Personal information
- Full name: Cristina Isabel Sánchez Auñón
- Date of birth: 23 March 1989 (age 36)
- Place of birth: Madrid, Spain
- Height: 1.54 m (5 ft 1 in)
- Position: Defender

Team information
- Current team: Alavés
- Number: 22

Senior career*
- Years: Team / Apps / (Gls)
- 2007–2010: Rayo Vallecano B
- 2010–2011: Torrejón / 17 / (1)
- 2011–2012: Torrelodones
- 2012–2013: Torrejón
- 2013–2021: Rayo Vallecano / 212 / (7)
- 2021–: Alavés / 15 / (0)

= Cristina Auñón =

Spanish footballer (born 1989)

Cristina Isabel Sánchez Auñón (born 23 March 1989), often known as Sole, is a Spanish footballer who plays as a defender for Alavés.

==Club career==
Auñón started her career at Rayo Vallecano B at the age of 18 and stayed there for three years.
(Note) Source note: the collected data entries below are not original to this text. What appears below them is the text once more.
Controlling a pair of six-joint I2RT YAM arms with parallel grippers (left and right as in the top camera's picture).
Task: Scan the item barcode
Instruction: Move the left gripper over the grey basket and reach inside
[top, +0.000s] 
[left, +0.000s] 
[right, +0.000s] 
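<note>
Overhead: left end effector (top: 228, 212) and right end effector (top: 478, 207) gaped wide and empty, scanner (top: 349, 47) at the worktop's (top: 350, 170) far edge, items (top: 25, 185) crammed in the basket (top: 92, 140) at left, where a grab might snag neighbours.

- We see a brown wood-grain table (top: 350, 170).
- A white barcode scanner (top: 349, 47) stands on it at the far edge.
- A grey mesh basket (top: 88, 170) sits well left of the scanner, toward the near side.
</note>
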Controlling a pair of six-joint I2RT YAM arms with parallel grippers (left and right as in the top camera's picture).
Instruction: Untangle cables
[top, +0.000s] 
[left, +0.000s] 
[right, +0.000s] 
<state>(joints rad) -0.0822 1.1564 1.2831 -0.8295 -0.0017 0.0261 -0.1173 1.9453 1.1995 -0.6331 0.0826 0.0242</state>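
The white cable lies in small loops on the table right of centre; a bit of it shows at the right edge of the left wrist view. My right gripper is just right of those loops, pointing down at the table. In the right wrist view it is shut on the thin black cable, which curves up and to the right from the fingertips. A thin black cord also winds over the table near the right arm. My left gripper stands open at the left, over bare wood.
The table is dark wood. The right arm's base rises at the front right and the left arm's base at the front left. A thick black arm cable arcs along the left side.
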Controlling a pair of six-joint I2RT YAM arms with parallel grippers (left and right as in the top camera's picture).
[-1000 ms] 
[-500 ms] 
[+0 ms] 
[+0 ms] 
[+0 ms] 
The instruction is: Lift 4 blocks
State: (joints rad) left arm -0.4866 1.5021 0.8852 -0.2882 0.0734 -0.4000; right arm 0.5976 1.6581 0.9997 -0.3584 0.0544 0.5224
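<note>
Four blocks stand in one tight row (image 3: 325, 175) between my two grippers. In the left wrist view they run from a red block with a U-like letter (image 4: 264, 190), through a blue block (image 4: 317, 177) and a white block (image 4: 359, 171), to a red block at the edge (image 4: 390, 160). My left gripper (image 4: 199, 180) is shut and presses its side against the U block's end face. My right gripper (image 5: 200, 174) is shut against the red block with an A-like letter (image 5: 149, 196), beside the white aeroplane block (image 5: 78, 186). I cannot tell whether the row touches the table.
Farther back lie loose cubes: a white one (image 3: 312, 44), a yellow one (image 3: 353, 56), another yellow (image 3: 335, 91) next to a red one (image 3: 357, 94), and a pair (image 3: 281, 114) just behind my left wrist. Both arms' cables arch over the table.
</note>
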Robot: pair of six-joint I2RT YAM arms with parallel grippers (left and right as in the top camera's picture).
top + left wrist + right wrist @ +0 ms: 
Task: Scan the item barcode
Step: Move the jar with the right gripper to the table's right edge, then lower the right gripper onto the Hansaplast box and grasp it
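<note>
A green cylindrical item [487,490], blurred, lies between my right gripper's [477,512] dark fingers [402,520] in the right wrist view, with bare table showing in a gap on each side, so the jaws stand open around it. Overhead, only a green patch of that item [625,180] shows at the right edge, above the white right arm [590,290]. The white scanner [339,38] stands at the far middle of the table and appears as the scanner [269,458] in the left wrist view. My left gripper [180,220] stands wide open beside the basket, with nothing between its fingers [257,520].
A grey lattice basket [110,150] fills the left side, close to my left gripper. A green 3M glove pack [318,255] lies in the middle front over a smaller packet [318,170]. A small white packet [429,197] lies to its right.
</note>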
In her ninth season at Rayo Vallecano, Auñón was made captain. On 17 March 2021, she was handed a five match suspension for aggressive behaviour towards a referee, a charge which she denied. After spending a total of 11 seasons at Rayo Vallecano, Auñón departed for Alavés in August 2021, signing a one-year contract at her new club.

==Personal life==
Auñón earned the nickname 'Sole' after a coach remarked that she resembled Soledad Giménez from the Spanish band Presuntos Implicados.